PROBLEM STATEMENT: Make a word-for-word copy of the entries below from their first line through the line with "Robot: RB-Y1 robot", and add nothing.

[[ DATA FOR ANALYSIS open ]]

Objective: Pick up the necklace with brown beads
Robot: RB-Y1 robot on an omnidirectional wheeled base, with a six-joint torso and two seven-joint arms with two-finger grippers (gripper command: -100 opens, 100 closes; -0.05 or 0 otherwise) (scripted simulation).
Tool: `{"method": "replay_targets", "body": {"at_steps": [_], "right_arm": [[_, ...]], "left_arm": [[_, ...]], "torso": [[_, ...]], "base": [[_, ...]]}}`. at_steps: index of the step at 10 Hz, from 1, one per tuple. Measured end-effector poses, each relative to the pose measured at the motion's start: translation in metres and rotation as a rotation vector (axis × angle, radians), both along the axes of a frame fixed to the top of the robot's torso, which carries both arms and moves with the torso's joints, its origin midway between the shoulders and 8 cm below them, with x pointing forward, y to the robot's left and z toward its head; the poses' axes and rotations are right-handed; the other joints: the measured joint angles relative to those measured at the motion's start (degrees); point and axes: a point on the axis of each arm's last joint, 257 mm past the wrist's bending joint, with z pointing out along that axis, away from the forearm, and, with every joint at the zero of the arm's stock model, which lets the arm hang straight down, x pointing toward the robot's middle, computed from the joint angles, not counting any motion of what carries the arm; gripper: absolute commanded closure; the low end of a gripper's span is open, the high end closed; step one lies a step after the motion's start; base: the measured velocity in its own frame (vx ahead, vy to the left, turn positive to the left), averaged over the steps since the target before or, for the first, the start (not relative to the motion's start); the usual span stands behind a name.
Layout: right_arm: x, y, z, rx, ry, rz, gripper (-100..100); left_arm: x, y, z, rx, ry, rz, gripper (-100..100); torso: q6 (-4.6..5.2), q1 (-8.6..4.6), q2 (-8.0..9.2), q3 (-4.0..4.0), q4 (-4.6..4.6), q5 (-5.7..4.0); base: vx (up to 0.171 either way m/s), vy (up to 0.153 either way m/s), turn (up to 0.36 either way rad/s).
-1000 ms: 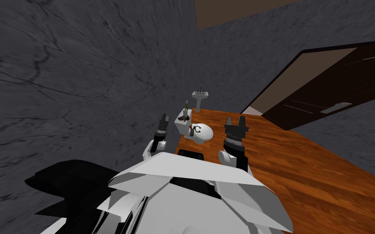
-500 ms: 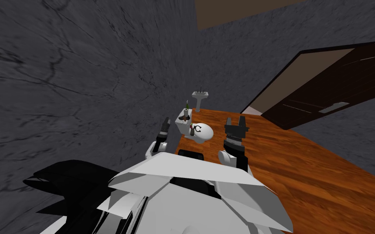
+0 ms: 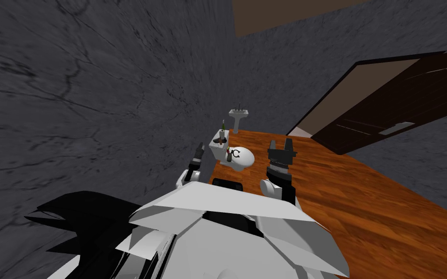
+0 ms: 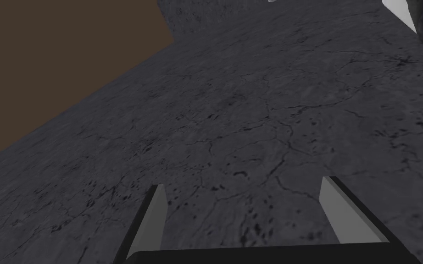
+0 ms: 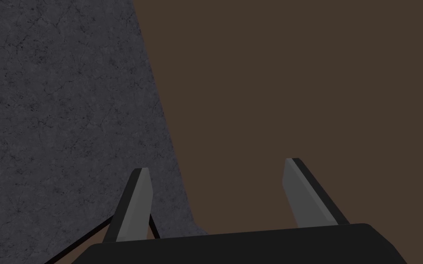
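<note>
**Reach stage: both arms raised before the toilet, necklace not yet approached.**

The necklace shows as a thin, dark, open loop lying flat on the white toilet lid, toward the lid's edge nearest the tank. Its beads are too small to make out, and the colour looks closer to black than brown. The left gripper is spread wide and empty, off the lid's left edge and facing the dark grey wall. The right gripper is likewise wide and empty, off the lid's right edge. Judged from this, the next move calls for turning one gripper down over the loop and closing on a strand. A strand so thin and flat against the lid offers little purchase.
</note>
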Motion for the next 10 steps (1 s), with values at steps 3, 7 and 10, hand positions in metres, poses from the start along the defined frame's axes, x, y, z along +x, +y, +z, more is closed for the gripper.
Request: {"method": "replay_targets", "body": {"at_steps": [3, 7, 10], "right_arm": [[0.000, 0.000, 0.000, 0.000, 0.000, 0.000, 0], [0.000, 0.000, 0.000, 0.000, 0.000, 0.000, 0], [0.000, 0.000, 0.000, 0.000, 0.000, 0.000, 0]], "left_arm": [[0.006, 0.000, -0.032, -0.021, 0.064, 0.003, -100], [0.009, 0.003, -0.077, -0.052, 0.158, 0.013, -100], [0.012, 0.004, -0.102, -0.072, 0.210, 0.021, -100]], "torso": [[0.00, -0.02, -0.10, -0.06, -0.02, 0.00], [0.00, -0.01, -0.20, -0.11, -0.04, 0.00], [0.00, -0.04, -0.17, -0.10, -0.04, -0.01]], "base": [[0.034, 0.008, -0.009], [0.056, 0.010, -0.016], [0.049, 0.005, -0.010]]}}
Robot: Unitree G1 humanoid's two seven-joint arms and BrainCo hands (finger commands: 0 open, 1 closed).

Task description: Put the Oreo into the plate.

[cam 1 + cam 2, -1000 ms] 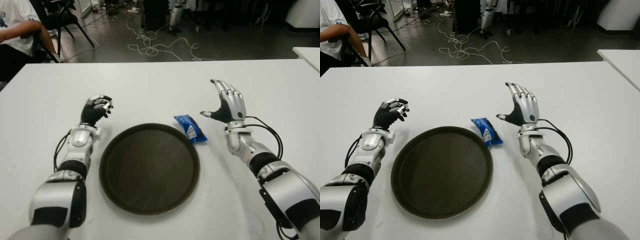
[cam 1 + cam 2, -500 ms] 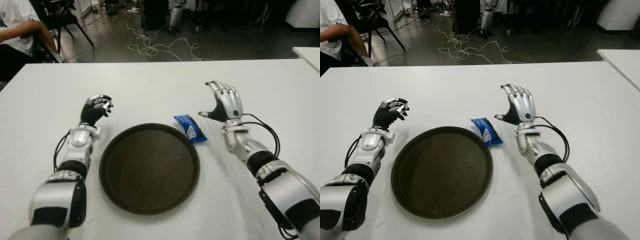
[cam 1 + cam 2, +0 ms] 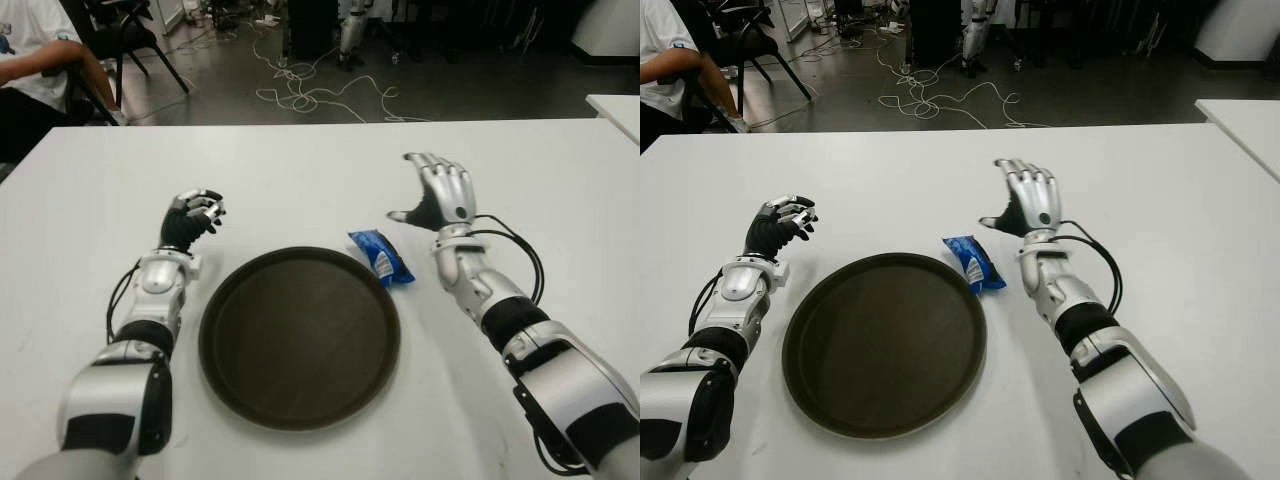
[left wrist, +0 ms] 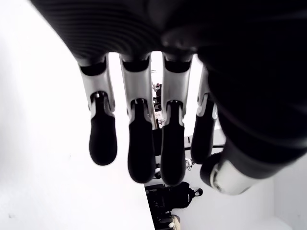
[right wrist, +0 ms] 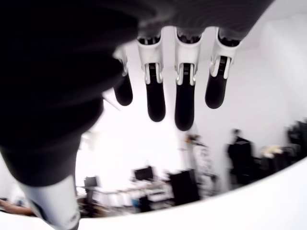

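The blue foil-wrapped Oreo packet (image 3: 381, 256) lies on your white table (image 3: 300, 170) at centre frame, touching the upper right rim of the round dark brown plate (image 3: 299, 338), which fills lower centre. Your right hand (image 3: 437, 195), right of the packet, is raised with fingers spread, holding nothing. Your left hand (image 3: 192, 219), at centre left, shows curled fingers gripping nothing.

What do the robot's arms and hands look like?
Both arms are shiny silver with black bands at the joints. The left hand and right hand have silver fingers with black tips and black palms. Thin black cables loop beside the wrists.
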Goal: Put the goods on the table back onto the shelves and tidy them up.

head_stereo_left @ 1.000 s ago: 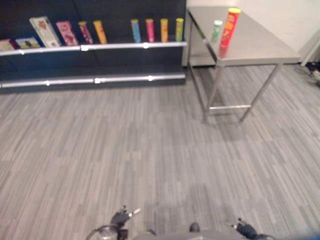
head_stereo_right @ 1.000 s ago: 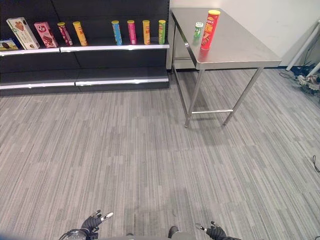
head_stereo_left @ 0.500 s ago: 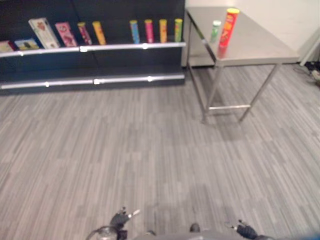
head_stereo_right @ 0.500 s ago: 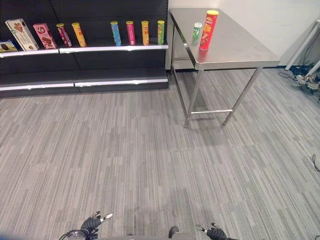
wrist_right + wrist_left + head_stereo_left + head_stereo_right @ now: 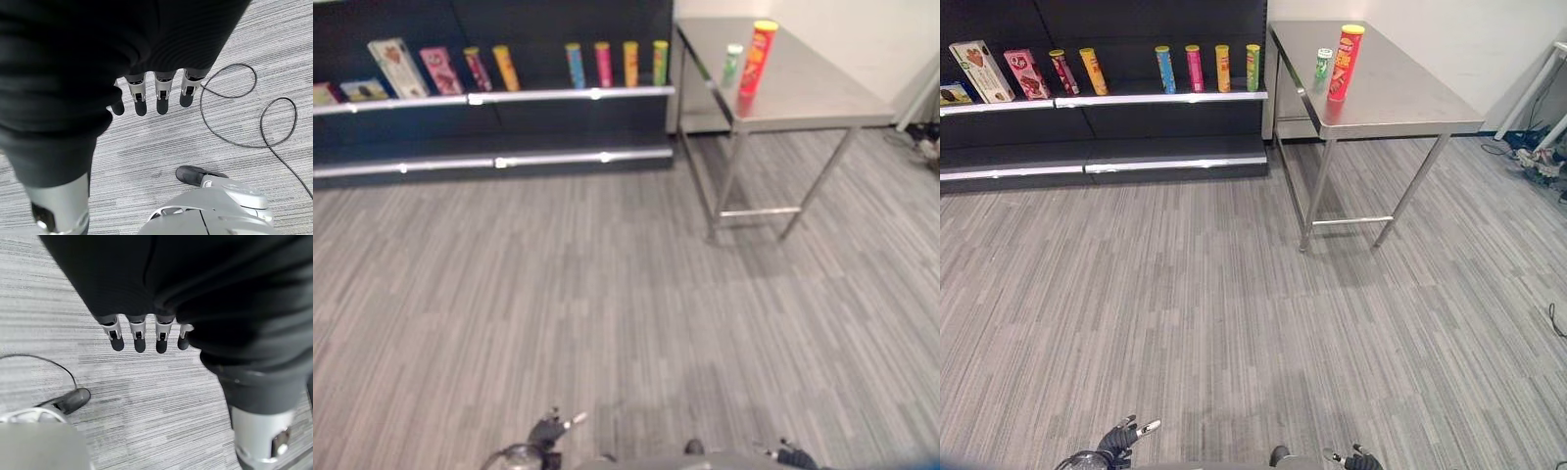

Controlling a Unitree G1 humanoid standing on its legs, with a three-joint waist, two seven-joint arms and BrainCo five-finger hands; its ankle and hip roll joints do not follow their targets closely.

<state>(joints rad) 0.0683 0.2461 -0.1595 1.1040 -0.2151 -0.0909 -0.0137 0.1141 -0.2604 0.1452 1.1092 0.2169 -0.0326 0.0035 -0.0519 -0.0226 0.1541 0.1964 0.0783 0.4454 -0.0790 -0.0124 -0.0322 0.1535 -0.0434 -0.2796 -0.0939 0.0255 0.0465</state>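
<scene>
A tall red tube (image 5: 1345,63) and a small green can (image 5: 1323,63) stand on the steel table (image 5: 1400,93), light, rigid and likely slick, best grasped mid-body, while the left hand (image 5: 139,333) and right hand (image 5: 156,98) hang empty, fingers straight.

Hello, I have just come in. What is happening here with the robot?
Nothing is being handled at this moment. The robot stands on the grey floor, far from the steel table, where a tall red can and a small green can stand upright, not yet put back. The dark shelves beside it hold more cans and boxes. The left hand and right hand hang open and empty.
</scene>
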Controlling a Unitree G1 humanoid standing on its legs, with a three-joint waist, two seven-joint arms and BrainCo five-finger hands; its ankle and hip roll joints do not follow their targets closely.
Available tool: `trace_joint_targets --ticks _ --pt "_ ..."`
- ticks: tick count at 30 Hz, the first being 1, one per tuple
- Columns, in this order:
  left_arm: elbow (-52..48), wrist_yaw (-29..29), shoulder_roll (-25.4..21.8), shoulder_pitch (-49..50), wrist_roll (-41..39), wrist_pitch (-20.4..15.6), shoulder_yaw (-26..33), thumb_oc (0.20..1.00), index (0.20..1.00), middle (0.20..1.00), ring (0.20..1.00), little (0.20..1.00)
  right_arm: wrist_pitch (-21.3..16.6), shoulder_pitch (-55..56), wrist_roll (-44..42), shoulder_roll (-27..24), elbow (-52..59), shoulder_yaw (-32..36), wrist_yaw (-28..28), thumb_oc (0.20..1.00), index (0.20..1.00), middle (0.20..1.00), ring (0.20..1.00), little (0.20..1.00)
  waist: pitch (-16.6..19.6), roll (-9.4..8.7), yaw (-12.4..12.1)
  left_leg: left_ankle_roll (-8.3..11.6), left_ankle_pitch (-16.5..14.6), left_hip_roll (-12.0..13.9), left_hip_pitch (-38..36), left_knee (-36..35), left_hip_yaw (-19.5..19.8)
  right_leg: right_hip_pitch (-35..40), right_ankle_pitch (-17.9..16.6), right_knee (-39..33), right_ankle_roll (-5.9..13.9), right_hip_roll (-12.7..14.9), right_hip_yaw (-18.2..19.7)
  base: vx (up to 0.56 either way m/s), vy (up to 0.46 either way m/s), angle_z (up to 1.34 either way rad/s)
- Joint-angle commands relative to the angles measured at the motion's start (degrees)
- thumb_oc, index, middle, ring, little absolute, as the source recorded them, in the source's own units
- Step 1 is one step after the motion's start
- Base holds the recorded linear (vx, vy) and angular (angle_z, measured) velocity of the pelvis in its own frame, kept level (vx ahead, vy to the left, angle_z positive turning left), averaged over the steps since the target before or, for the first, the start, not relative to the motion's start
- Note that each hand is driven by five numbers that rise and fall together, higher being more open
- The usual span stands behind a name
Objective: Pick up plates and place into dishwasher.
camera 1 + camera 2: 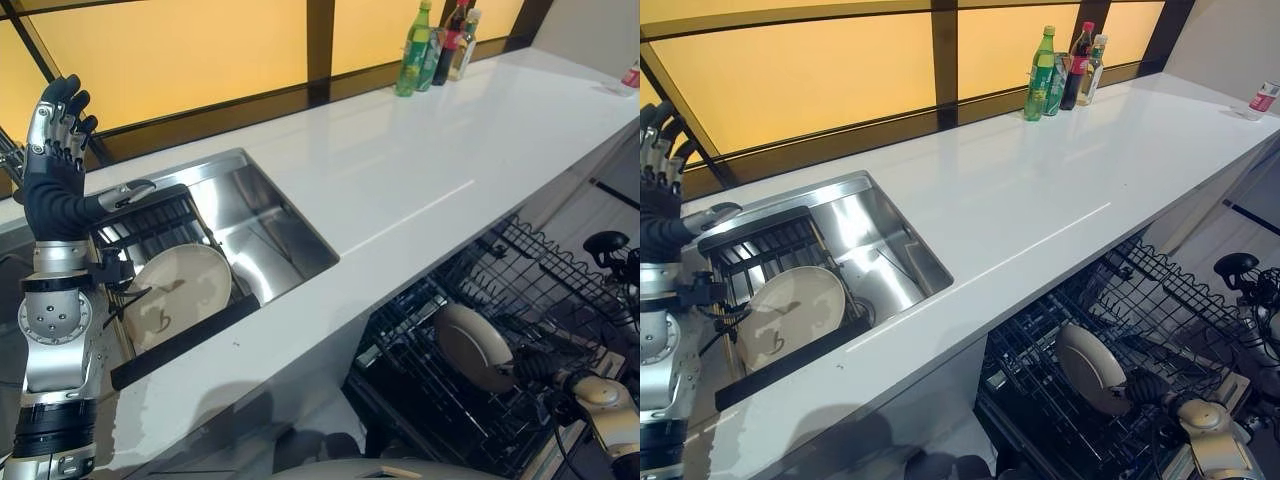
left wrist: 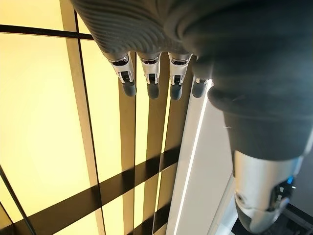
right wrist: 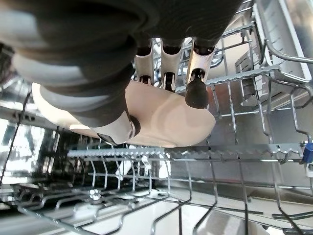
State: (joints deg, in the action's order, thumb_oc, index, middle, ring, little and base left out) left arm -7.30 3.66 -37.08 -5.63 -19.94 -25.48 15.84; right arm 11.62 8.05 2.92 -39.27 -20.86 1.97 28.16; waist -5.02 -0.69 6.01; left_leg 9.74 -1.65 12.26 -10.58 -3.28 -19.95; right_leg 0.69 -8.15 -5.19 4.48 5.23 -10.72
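A stainless steel sink [image 1: 262,215] is sunk into the long white countertop [image 1: 420,170]. In its left part sits a black wire drying rack [image 1: 150,225], and one round cream plate with a brown mark [image 1: 178,297] leans in that rack. Below the counter's front edge the black wire dishwasher rack [image 1: 500,340] is pulled out, and a second round cream plate [image 1: 472,346] stands tilted among its tines.

At the far end of the counter a green plastic bottle [image 1: 414,50], a dark bottle with a red label [image 1: 452,40] and a clear bottle with a pale cap [image 1: 464,45] stand close together against the amber window panels [image 1: 170,50]. A small pink-labelled container [image 1: 1263,98] sits at the counter's right end. No print on any of them can be read.

The right hand [image 3: 161,73] is down inside the dishwasher rack and grasps the second plate: in the right wrist view its thumb lies across one face and its fingers [image 3: 197,93] curl over the rim onto the other face. The left hand [image 1: 58,125] is raised above the sink's left edge, well apart from the plate in the drying rack, its fingers straight and relaxed and holding nothing.
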Motion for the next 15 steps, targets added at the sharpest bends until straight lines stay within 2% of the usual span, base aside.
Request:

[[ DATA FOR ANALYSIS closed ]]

SOLUTION:
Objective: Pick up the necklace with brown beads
Robot: RB-Y1 robot on an omnidirectional wheeled base, with a six-joint torso and two seven-joint arms with two-finger grippers (gripper command: -100 opens, 100 closes; -0.05 or 0 otherwise) (scripted simulation).

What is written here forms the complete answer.